PROBLEM DESCRIPTION
Write out, exactly as they appear, only the lines running from the line with "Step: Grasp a" to the final line of the listing; include both.

··· INFORMATION SUPPLIED

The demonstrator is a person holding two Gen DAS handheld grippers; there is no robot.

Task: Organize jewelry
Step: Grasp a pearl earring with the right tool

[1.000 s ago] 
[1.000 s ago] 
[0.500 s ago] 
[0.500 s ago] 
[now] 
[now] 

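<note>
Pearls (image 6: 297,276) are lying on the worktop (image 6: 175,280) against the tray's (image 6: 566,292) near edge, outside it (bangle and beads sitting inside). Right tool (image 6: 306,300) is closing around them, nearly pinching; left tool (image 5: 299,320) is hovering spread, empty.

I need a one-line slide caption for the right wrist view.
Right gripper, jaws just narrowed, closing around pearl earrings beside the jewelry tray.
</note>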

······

ANSWER SECTION
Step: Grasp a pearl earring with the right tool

[1.000 s ago] 
[1.000 s ago] 
[0.500 s ago] 
[0.500 s ago] 
[now] 
[now] 

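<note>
Pearls (image 6: 297,276) are lying on the worktop (image 6: 175,280) against the tray's (image 6: 566,292) near edge, outside it (bangle and beads sitting inside). Right tool (image 6: 306,300) is closing around them, nearly pinching; left tool (image 5: 299,320) is hovering spread, empty.

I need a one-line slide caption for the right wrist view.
Right gripper, jaws just narrowed, closing around pearl earrings beside the jewelry tray.
</note>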

The exercise is now finished.